Your task
The answer is to be the data below, written out in full and exactly.

———

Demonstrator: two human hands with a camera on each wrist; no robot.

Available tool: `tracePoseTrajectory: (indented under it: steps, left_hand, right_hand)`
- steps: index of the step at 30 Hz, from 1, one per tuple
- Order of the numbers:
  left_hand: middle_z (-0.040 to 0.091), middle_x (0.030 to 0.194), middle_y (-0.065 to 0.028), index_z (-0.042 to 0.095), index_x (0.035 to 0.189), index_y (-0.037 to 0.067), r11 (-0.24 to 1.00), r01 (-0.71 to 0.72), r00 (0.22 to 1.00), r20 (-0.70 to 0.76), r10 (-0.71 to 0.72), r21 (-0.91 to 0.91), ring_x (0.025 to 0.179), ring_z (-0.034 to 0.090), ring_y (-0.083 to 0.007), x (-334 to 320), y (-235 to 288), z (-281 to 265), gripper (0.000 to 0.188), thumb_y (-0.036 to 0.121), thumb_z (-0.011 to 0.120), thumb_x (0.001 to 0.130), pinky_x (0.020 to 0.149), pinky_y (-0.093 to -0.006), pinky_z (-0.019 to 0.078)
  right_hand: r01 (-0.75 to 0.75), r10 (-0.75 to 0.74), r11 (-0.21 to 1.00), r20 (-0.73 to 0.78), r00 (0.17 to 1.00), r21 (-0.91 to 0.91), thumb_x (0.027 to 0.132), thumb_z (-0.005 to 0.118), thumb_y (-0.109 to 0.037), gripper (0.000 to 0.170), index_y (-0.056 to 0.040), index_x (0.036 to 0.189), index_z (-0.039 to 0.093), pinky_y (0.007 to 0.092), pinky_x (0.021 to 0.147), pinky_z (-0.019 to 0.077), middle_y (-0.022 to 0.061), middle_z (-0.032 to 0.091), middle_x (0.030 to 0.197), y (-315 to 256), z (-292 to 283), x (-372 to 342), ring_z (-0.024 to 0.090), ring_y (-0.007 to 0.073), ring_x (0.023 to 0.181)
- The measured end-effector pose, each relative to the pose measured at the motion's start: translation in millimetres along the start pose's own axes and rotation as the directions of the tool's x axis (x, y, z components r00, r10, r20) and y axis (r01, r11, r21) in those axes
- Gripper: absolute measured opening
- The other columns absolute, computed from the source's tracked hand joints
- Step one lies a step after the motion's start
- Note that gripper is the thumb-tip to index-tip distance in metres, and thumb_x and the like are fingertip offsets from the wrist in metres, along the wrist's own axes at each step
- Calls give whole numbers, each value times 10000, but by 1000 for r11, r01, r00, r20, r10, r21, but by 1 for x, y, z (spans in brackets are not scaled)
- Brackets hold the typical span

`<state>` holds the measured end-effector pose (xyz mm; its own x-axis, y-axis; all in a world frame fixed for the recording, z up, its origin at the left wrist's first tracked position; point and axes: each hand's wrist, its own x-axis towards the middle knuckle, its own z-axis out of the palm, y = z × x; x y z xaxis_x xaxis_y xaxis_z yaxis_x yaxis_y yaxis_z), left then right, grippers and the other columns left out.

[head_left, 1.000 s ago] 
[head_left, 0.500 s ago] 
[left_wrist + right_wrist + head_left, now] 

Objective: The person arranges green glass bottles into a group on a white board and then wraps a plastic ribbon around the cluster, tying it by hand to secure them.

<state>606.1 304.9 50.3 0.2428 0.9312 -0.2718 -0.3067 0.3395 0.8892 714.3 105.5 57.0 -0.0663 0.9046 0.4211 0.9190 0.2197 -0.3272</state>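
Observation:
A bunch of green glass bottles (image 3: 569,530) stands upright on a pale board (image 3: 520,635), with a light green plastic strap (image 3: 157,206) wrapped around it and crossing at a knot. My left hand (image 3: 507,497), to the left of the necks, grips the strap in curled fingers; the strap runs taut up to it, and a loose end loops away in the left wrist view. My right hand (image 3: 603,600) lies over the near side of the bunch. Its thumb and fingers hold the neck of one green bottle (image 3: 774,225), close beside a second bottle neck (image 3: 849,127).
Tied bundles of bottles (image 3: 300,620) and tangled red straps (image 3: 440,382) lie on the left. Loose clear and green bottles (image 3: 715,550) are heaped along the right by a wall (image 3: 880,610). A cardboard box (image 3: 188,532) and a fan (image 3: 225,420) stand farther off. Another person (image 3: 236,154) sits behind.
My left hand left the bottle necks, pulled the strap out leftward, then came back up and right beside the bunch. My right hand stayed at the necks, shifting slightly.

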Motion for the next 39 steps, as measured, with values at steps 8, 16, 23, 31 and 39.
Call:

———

Written response
Demonstrator: two human hands with a camera on each wrist; no robot.

Available tool: `tracePoseTrajectory: (indented under it: steps, left_hand, right_hand)`
- steps: index of the step at 30 Hz, from 1, one per tuple
- Order of the numbers:
  left_hand: middle_z (-0.040 to 0.091), middle_x (0.030 to 0.194), middle_y (-0.065 to 0.028), index_z (-0.042 to 0.095), index_x (0.035 to 0.189), index_y (-0.037 to 0.067), r11 (-0.24 to 1.00), r01 (-0.71 to 0.72), r00 (0.22 to 1.00), r20 (-0.70 to 0.76), r10 (-0.71 to 0.72), r21 (-0.91 to 0.91), ring_x (0.025 to 0.179), ring_z (-0.034 to 0.090), ring_y (-0.083 to 0.007), x (-334 to 320), y (-235 to 288), z (-281 to 265), gripper (0.000 to 0.188), thumb_y (-0.036 to 0.121), thumb_z (-0.011 to 0.120), thumb_x (0.001 to 0.130), pinky_x (0.020 to 0.149), pinky_y (-0.093 to -0.006), pinky_z (-0.019 to 0.078)
  right_hand: r01 (-0.75 to 0.75), r10 (-0.75 to 0.74), r11 (-0.21 to 1.00), r20 (-0.73 to 0.78), r00 (0.17 to 1.00), r21 (-0.91 to 0.91), thumb_x (0.027 to 0.132), thumb_z (-0.005 to 0.118), thumb_y (-0.109 to 0.037), gripper (0.000 to 0.170), index_y (-0.056 to 0.040), index_x (0.036 to 0.189), index_z (-0.039 to 0.093), pinky_y (0.007 to 0.092), pinky_x (0.021 to 0.147), pinky_z (-0.019 to 0.077), middle_y (-0.022 to 0.061), middle_z (-0.032 to 0.091), middle_x (0.030 to 0.197), y (-315 to 256), z (-292 to 283), x (-372 to 342), ring_z (-0.024 to 0.090), ring_y (-0.007 to 0.073), ring_x (0.023 to 0.181)
- The measured end-effector pose, each relative to the pose measured at the motion's start: translation in millimetres along the start pose's own axes and rotation as the directions of the tool's x axis (x, y, z components r00, r10, r20) and y axis (r01, r11, r21) in those axes
- Gripper: absolute measured opening
- The other columns absolute, computed from the source's tracked hand joints
- Step one lies a step after the motion's start
- Note that gripper is the thumb-tip to index-tip distance in metres, and thumb_x and the like are fingertip offsets from the wrist in metres, along the wrist's own axes at each step
- Calls give whole numbers, each value times 10000, but by 1000 for r11, r01, r00, r20, r10, r21, but by 1 for x, y, z (spans in brackets are not scaled)
- Brackets hold the typical span

`<state>` holds the measured end-effector pose (xyz mm; its own x-axis, y-axis; all in a world frame fixed for the recording, z up, its origin at the left wrist's first tracked position; point and axes: each hand's wrist, its own x-axis towards the middle knuckle, its own z-axis out of the palm, y = z × x; x y z xaxis_x xaxis_y xaxis_z yaxis_x yaxis_y yaxis_z), left then right, grippers and the other columns left out.

[head_left, 1.000 s ago] 
[head_left, 0.500 s ago] 
[left_wrist + right_wrist + head_left, now] 

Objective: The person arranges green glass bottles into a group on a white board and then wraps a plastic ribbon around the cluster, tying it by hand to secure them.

<state>606.1 304.9 50.3 0.2428 0.9312 -0.2718 -0.3067 0.3395 0.8892 714.3 105.5 57.0 -0.0663 0.9046 0.4211 0.9190 0.2197 -0.3272</state>
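Observation:
A bunch of green glass bottles (image 3: 569,530) stands upright on a pale board (image 3: 520,635), with a light green plastic strap (image 3: 157,206) wrapped around it and crossing at a knot. My left hand (image 3: 507,497), to the left of the necks, grips the strap in curled fingers; the strap runs taut up to it, and a loose end loops away in the left wrist view. My right hand (image 3: 603,600) lies over the near side of the bunch. Its thumb and fingers hold the neck of one green bottle (image 3: 774,225), close beside a second bottle neck (image 3: 849,127).
Tied bundles of bottles (image 3: 300,620) and tangled red straps (image 3: 440,382) lie on the left. Loose clear and green bottles (image 3: 715,550) are heaped along the right by a wall (image 3: 880,610). A cardboard box (image 3: 188,532) and a fan (image 3: 225,420) stand farther off. Another person (image 3: 236,154) sits behind.
My left hand left the bottle necks, pulled the strap out leftward, then came back up and right beside the bunch. My right hand stayed at the necks, shifting slightly.
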
Motion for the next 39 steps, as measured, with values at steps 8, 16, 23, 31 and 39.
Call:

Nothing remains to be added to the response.